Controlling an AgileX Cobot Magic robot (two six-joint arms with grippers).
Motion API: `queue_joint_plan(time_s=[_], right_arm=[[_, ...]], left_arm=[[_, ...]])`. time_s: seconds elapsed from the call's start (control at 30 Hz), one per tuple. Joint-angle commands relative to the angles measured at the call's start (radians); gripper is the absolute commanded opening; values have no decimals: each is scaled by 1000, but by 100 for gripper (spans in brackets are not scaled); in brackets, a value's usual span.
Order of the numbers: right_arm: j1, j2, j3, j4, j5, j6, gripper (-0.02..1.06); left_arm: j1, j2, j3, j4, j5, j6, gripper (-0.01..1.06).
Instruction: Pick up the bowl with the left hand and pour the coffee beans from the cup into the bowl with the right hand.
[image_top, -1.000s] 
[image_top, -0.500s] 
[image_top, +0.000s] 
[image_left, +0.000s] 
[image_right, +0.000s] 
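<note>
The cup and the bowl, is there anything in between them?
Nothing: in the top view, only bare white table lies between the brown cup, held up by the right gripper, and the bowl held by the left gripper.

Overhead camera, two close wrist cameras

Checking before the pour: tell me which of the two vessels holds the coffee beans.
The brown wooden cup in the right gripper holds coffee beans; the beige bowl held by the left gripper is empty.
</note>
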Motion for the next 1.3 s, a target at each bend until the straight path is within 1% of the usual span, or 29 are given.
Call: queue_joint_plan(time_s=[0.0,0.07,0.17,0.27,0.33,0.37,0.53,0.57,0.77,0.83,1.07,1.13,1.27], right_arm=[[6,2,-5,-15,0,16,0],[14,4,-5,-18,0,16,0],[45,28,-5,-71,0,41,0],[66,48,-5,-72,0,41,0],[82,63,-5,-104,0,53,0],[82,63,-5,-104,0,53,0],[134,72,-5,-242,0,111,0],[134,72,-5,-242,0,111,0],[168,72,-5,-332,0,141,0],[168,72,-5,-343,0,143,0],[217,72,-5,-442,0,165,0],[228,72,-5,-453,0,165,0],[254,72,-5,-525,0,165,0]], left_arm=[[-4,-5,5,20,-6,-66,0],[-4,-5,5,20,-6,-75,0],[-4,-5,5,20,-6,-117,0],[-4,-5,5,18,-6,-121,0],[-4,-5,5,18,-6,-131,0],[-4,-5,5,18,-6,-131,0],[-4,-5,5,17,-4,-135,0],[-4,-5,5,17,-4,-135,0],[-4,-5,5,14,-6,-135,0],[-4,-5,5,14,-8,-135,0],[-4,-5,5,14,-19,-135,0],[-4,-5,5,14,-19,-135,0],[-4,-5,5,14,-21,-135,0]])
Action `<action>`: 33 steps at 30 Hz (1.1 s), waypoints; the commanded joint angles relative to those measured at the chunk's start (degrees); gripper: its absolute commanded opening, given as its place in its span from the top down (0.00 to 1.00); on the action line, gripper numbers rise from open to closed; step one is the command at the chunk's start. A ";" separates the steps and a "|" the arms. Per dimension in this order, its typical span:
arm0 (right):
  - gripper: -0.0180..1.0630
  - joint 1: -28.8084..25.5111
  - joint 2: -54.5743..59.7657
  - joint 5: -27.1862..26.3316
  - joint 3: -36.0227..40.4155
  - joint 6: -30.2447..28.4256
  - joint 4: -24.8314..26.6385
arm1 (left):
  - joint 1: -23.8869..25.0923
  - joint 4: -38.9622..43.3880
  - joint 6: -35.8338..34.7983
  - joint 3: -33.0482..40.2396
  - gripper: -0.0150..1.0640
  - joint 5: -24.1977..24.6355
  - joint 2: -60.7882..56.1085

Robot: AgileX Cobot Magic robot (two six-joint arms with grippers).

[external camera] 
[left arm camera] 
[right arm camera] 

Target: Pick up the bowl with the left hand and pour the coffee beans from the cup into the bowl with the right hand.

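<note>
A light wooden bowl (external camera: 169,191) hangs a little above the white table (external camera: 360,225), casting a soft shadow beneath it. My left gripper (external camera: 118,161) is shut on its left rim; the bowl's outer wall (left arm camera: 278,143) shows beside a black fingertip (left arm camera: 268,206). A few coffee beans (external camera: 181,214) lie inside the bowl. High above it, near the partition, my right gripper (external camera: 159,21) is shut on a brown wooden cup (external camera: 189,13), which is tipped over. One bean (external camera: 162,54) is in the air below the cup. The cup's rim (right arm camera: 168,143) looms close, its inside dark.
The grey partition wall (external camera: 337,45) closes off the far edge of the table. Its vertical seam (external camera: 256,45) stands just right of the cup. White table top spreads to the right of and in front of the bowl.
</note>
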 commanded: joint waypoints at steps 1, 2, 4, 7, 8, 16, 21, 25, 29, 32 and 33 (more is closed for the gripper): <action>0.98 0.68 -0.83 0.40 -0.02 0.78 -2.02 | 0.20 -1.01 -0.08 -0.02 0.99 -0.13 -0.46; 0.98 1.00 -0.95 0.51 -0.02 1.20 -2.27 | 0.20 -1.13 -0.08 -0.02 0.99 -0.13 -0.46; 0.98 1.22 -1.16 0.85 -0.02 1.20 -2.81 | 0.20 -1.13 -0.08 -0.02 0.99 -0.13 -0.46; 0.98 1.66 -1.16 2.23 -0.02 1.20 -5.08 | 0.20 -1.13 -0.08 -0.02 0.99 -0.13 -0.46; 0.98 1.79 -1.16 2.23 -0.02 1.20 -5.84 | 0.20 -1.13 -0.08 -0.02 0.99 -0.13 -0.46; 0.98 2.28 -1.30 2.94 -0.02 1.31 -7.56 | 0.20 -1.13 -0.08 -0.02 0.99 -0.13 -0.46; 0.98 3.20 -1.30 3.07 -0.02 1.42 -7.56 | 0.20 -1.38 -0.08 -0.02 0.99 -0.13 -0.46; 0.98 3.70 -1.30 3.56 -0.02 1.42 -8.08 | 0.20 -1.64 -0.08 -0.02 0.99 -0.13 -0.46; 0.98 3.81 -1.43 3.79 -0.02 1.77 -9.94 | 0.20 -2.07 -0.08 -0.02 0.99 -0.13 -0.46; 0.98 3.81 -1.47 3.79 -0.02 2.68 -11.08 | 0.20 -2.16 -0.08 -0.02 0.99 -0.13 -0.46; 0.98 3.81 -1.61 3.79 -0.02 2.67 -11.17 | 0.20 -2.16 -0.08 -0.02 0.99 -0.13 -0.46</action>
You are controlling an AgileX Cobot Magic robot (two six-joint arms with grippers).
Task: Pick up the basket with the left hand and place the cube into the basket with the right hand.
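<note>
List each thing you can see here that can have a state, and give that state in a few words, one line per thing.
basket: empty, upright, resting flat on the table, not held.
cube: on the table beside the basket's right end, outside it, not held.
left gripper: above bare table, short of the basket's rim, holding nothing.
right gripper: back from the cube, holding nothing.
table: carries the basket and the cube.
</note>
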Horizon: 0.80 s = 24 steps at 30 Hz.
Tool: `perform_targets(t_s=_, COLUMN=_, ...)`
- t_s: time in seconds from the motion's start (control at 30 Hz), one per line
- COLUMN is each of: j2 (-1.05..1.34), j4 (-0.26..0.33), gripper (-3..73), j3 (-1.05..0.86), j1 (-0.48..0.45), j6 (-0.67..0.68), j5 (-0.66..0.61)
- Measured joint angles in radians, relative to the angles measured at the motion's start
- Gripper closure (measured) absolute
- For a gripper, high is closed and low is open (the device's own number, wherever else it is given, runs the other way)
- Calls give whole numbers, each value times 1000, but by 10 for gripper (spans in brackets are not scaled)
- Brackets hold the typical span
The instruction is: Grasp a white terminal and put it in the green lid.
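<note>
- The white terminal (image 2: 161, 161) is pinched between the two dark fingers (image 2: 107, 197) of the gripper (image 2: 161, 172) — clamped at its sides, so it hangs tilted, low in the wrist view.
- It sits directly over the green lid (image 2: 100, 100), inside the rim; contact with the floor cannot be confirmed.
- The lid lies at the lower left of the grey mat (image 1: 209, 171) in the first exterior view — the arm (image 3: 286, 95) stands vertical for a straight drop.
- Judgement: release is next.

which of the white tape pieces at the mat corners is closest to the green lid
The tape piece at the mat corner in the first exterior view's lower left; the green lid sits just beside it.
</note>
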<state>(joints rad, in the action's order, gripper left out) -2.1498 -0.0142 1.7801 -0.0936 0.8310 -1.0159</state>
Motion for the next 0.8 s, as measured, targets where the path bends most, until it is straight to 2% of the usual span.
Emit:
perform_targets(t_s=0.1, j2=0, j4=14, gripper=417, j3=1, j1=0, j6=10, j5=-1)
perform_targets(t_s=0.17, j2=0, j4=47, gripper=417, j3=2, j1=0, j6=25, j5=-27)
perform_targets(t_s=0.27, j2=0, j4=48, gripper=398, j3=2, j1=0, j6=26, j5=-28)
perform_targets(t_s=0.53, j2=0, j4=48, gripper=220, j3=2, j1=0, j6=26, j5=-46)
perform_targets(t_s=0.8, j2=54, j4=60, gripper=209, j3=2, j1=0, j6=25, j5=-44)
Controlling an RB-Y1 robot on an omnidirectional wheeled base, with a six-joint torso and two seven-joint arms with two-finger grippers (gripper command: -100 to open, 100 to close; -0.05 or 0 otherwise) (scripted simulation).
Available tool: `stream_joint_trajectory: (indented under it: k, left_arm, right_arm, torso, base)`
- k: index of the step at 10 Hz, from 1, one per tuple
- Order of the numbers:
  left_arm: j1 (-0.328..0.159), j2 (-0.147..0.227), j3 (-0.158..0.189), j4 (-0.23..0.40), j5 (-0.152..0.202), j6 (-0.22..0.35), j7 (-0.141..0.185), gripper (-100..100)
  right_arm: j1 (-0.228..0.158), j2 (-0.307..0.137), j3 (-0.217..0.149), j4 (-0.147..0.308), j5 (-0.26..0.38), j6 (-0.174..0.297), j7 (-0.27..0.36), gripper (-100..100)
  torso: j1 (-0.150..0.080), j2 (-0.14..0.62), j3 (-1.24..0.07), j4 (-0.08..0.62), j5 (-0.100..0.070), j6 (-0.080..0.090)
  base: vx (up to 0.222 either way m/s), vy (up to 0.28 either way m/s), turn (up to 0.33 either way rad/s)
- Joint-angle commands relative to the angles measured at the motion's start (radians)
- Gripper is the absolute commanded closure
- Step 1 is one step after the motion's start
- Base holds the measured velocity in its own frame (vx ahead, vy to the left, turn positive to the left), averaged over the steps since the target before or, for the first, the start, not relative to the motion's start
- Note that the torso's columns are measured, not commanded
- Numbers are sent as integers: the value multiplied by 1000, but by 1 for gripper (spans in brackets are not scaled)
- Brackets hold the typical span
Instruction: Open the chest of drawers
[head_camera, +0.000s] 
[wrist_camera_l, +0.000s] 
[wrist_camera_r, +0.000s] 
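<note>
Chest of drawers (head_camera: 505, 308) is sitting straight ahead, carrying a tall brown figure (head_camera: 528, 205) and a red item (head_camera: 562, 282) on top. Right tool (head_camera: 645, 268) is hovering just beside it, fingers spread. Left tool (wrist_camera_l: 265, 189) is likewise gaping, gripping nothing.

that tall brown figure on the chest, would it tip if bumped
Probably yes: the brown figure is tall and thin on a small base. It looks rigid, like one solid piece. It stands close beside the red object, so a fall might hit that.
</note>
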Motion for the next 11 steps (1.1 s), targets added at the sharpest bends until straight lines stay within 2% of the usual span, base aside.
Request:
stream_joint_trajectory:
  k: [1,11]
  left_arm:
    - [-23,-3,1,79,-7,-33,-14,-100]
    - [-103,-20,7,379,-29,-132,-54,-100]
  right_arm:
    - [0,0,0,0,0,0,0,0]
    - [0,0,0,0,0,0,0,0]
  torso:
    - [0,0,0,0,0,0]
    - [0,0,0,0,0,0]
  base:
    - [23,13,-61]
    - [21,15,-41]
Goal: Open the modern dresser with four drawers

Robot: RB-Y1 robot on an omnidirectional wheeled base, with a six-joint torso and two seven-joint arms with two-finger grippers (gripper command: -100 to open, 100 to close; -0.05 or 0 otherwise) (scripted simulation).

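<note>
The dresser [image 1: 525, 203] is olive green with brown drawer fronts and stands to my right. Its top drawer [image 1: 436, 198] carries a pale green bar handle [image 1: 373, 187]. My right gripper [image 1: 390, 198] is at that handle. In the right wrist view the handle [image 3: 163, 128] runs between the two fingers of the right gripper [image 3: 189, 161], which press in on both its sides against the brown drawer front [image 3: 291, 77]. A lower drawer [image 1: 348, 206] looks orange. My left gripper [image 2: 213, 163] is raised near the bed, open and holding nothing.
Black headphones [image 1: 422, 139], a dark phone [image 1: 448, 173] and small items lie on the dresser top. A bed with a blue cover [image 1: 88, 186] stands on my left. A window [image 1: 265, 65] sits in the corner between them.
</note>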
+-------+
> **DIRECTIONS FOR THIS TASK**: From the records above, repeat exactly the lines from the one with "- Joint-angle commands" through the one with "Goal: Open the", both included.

> **EXERCISE RESULT**:
- Joint-angle commands relative to the angles measured at the motion's start (radians)
- Gripper is the absolute commanded closure
- Step 1 is one step after the motion's start
- Base holds the measured velocity in its own frame (vx ahead, vy to the left, turn positive to the left), averaged over the steps since the target before or, for the first, the start, not relative to the motion's start
- Note that the torso's columns are measured, not commanded
- Numbers are sent as integers: the value multiplied by 1000, but by 1 for gripper (spans in brackets are not scaled)
- Brackets hold the typical span
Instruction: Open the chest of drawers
[head_camera, +0.000s] 
[wrist_camera_l, +0.000s] 
[wrist_camera_r, +0.000s] 
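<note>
Chest of drawers (head_camera: 505, 308) is sitting straight ahead, carrying a tall brown figure (head_camera: 528, 205) and a red item (head_camera: 562, 282) on top. Right tool (head_camera: 645, 268) is hovering just beside it, fingers spread. Left tool (wrist_camera_l: 265, 189) is likewise gaping, gripping nothing.

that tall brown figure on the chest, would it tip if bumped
Probably yes: the brown figure is tall and thin on a small base. It looks rigid, like one solid piece. It stands close beside the red object, so a fall might hit that.
</note>
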Motion for the next 11 steps (1.1 s), targets added at the sharpest bends until straight lines stay within 2% of the usual span, base aside.
Request:
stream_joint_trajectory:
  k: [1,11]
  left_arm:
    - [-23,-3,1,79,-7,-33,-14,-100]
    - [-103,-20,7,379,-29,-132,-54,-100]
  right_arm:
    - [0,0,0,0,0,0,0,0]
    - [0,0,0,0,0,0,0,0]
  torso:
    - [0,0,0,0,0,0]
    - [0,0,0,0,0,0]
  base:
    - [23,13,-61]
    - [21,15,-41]
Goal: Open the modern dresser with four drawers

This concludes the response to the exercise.